Medienberichten zufolge planen die geschäftsführende sowie die potenzielle neue Bundesregierung aus CDU, CSU und SPD eine Überprüfung bislang noch in der Planungsphase oder noch in der Ausschreibung befindlicher Förderprojekte im Rahmen des Breitbandförderprogramms des Bundes. Ziel ist es demnach, Ausbauprojekte, die noch auf kupferbasierte Internetanschlüsse (VDSL / VDSL Vectoring, Koax-Kabel) setzen, zu reinen Glasfaser-Ausbauprojekten (Glasfaser bis ins Gebäude oder bis direkt in die Wohnung – FTTB/FTTH) upzugraden.
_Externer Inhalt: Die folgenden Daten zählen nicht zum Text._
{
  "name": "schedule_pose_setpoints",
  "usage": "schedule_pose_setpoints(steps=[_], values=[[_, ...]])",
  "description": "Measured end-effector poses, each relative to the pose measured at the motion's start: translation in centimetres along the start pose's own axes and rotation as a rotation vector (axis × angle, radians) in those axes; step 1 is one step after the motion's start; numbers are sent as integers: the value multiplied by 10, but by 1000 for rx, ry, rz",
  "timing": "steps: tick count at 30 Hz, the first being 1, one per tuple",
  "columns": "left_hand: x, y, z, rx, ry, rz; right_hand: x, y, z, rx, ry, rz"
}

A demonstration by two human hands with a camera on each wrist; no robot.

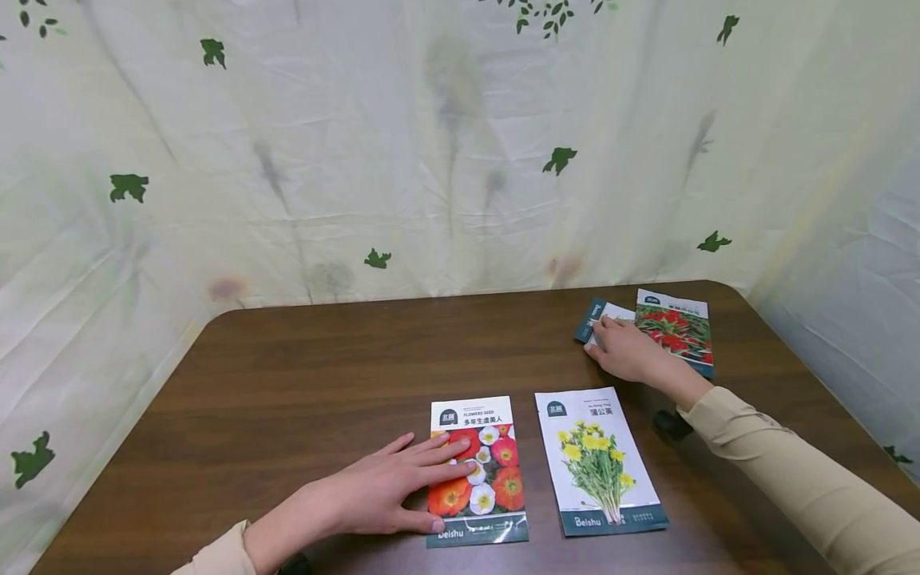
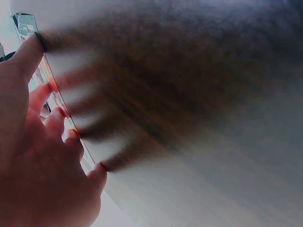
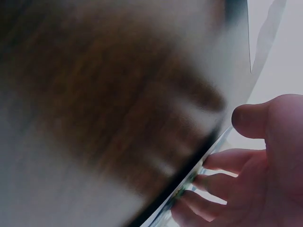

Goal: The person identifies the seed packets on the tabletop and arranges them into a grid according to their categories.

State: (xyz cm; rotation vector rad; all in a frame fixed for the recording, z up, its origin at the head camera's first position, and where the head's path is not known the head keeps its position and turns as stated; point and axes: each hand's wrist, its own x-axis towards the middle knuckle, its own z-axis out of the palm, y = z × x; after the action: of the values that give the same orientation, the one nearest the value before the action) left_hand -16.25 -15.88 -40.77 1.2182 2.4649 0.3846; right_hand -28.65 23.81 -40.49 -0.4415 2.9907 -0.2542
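Note:
My left hand [image 1: 391, 487] lies with spread fingers on a seed packet [image 1: 509, 467] printed with red, orange and white poppies. The left wrist view shows those fingertips [image 2: 56, 113] along the packet's edge. At the far right, my right hand [image 1: 627, 351] reaches over a partly covered seed packet [image 1: 591, 319] with a dark teal end. Its fingers [image 3: 220, 185] touch that packet, while the thumb [image 3: 251, 120] stands apart from them. Just beside this hand lies a packet with red flowers [image 1: 674, 327]. A dandelion packet [image 1: 596, 463] with yellow blooms lies between the two hands, nearer the front.
The packets lie on a dark brown wooden table [image 1: 323, 375] with rounded far corners. A pale curtain with green leaf prints [image 1: 460, 160] hangs behind its far edge and along both sides. Something small and black [image 1: 672, 425] sits at the right wrist.

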Motion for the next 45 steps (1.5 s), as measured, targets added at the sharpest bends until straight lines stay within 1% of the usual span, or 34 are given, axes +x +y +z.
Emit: schedule_pose_setpoints(steps=[11, 19, 25, 30, 36, 45], values=[[0, 0, 0, -10, -9, -11, 1, 1, 2, -9, -2, -17], [0, 0, -1, -2, -12, -11, 2, 1, 2, 11, 17, -40], [1, 0, 0, -6, -14, -15, 4, 0, 2, 23, 3, -40], [0, 0, 0, -12, -13, -14, 5, 0, 1, 49, -10, -45], [1, 0, 0, -19, -16, -22, 7, 0, 0, 81, -7, -59], [0, -1, 0, -14, -15, -21, 7, 2, 0, 120, -14, -49]])
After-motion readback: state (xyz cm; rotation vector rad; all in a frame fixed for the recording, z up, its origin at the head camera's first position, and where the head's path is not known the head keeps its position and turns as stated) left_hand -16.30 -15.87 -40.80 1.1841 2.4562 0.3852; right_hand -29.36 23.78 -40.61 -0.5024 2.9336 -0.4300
Der BREKO begrüßt dieses Vorhaben ausdrücklich. Der führende deutsche Glasfaserverband hat bereits seit längerem klar zum Ausdruck gebracht: Für kupferbasierte Übergangslösungen wie (Super-) Vectoring darf es keinen Cent an Fördergeldern mehr geben.

„Die Idee eines ‚Förder-Upgrades‘ hin zu reinen Glasfaseranschlüssen zahlt auf den von allen Beteiligten gewünschten und im Koalitionsvertrag gewollten ‚Netzinfrastrukturwechsel zur Glasfaser‘ bis 2025 ein“, kommentiert BREKO-Geschäftsführer Dr. Stephan Albers. „So füllen wir den Koalitionsvertrag mit Leben!“

Werden noch in der Planungsphase oder Ausschreibung befindliche – also noch nicht final an einen Netzbetreiber vergebene – Ausbauprojekte, die ursprünglich nur als FTTC-Projekte geplant waren, nun doch noch zu reinen Glasfaser-Ausbauprojekten aufgewertet, werden Haushalte und Unternehmen mit der besten digitalen Infrastruktur erschlossen. Dr. Stephan Albers: „Auf diese Weise erhalten insbesondere auch unterversorgte, ländliche Regionen mit Glasfaseranschlüssen bis direkt ins Gebäude die zukunftssichere Basis für die Digitalisierung von Wirtschaft und Gesellschaft – und damit für weiteres Wachstum und Wohlstand in Deutschland.“

Generell gilt für den BREKO: Der eigenwirtschaftliche Ausbau steht bei unseren Mitgliedsunternehmen im Vordergrund – Fördermittel für den Glasfaserausbau sollten mit Augenmaß und nur für diejenigen Ausbauprojekte vergeben werden, die ansonsten nicht rentabel realisierbar sind.